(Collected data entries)
□ □ □

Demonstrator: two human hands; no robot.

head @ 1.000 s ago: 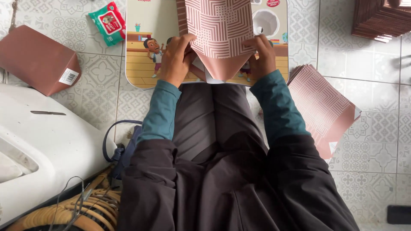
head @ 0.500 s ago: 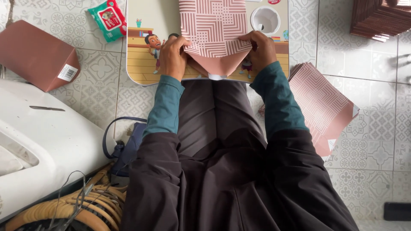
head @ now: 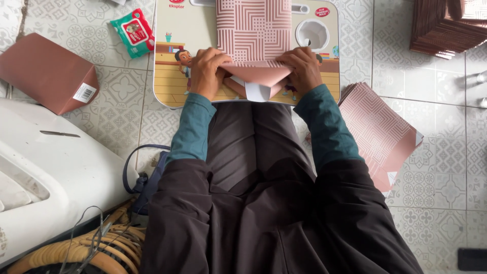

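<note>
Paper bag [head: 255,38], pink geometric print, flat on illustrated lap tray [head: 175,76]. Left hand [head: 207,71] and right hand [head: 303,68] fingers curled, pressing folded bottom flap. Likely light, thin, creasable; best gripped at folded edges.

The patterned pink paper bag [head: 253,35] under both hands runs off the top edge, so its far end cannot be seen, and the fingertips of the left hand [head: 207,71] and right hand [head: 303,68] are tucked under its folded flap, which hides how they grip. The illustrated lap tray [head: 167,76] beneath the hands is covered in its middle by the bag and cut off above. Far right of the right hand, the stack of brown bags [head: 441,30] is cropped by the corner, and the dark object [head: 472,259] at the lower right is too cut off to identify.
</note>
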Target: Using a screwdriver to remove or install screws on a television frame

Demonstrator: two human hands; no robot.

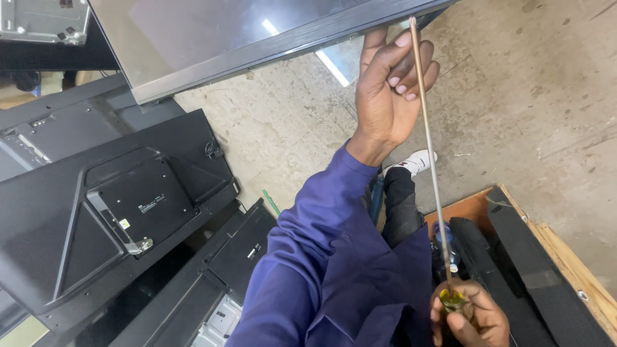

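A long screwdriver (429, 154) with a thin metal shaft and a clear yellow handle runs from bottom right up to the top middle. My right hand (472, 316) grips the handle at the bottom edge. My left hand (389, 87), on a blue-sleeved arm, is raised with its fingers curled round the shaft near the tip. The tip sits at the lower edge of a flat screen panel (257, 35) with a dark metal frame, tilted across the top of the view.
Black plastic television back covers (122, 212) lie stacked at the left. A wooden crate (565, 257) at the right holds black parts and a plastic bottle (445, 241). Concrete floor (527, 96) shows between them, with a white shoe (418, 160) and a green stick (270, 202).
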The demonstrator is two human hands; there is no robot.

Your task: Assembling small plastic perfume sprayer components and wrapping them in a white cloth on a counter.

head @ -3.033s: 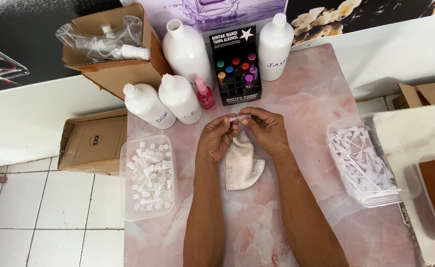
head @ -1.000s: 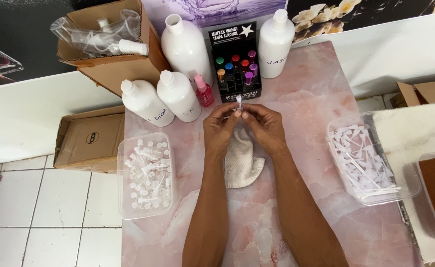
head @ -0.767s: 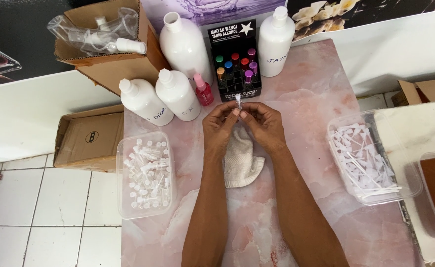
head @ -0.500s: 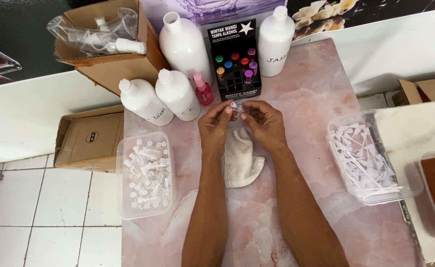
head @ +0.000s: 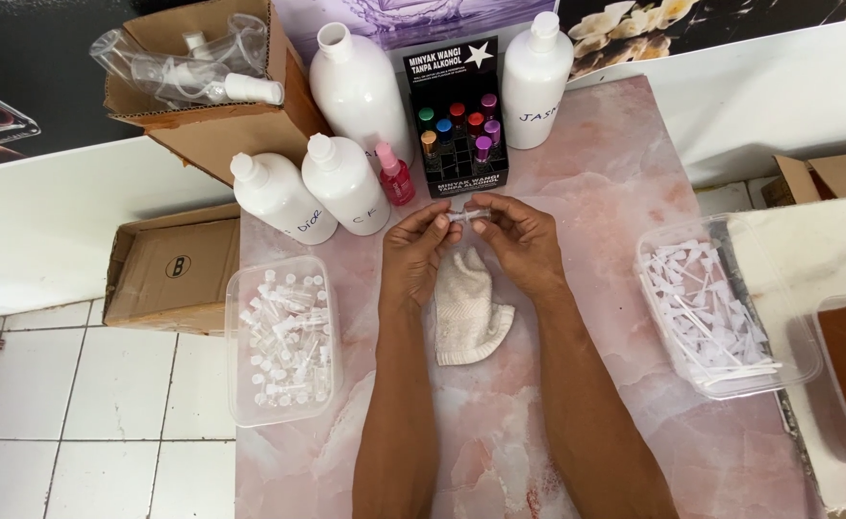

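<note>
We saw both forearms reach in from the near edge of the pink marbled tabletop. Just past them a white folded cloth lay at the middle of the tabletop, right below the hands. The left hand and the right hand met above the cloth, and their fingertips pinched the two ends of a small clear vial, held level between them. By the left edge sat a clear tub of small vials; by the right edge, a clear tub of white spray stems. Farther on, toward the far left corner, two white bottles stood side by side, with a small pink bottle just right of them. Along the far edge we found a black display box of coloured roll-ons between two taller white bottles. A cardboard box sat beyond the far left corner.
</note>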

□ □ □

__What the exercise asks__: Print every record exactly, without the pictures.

__Problem solution__:
Demonstrator: two human hands; no robot.

head @ 1.000 s ago: 
head @ 0.500 s ago: 
head @ now: 

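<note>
Paper bag [head: 255,38], pink geometric print, flat on illustrated lap tray [head: 175,76]. Left hand [head: 207,71] and right hand [head: 303,68] fingers curled, pressing folded bottom flap. Likely light, thin, creasable; best gripped at folded edges.

The patterned pink paper bag [head: 253,35] under both hands runs off the top edge, so its far end cannot be seen, and the fingertips of the left hand [head: 207,71] and right hand [head: 303,68] are tucked under its folded flap, which hides how they grip. The illustrated lap tray [head: 167,76] beneath the hands is covered in its middle by the bag and cut off above. Far right of the right hand, the stack of brown bags [head: 441,30] is cropped by the corner, and the dark object [head: 472,259] at the lower right is too cut off to identify.
</note>
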Target: Using a screwdriver to remove or install screws on a television frame

Demonstrator: two human hands; no robot.


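A long screwdriver (429, 154) with a thin metal shaft and a clear yellow handle runs from bottom right up to the top middle. My right hand (472, 316) grips the handle at the bottom edge. My left hand (389, 87), on a blue-sleeved arm, is raised with its fingers curled round the shaft near the tip. The tip sits at the lower edge of a flat screen panel (257, 35) with a dark metal frame, tilted across the top of the view.
Black plastic television back covers (122, 212) lie stacked at the left. A wooden crate (565, 257) at the right holds black parts and a plastic bottle (445, 241). Concrete floor (527, 96) shows between them, with a white shoe (418, 160) and a green stick (270, 202).
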The demonstrator is two human hands; there is no robot.

Your task: Assembling small plastic perfume sprayer components and wrapping them in a white cloth on a counter.

head @ -3.033s: 
head @ -1.000s: 
head @ -0.767s: 
head @ -0.500s: 
head @ +0.000s: 

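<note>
We saw both forearms reach in from the near edge of the pink marbled tabletop. Just past them a white folded cloth lay at the middle of the tabletop, right below the hands. The left hand and the right hand met above the cloth, and their fingertips pinched the two ends of a small clear vial, held level between them. By the left edge sat a clear tub of small vials; by the right edge, a clear tub of white spray stems. Farther on, toward the far left corner, two white bottles stood side by side, with a small pink bottle just right of them. Along the far edge we found a black display box of coloured roll-ons between two taller white bottles. A cardboard box sat beyond the far left corner.
</note>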

The response to the exercise is now complete.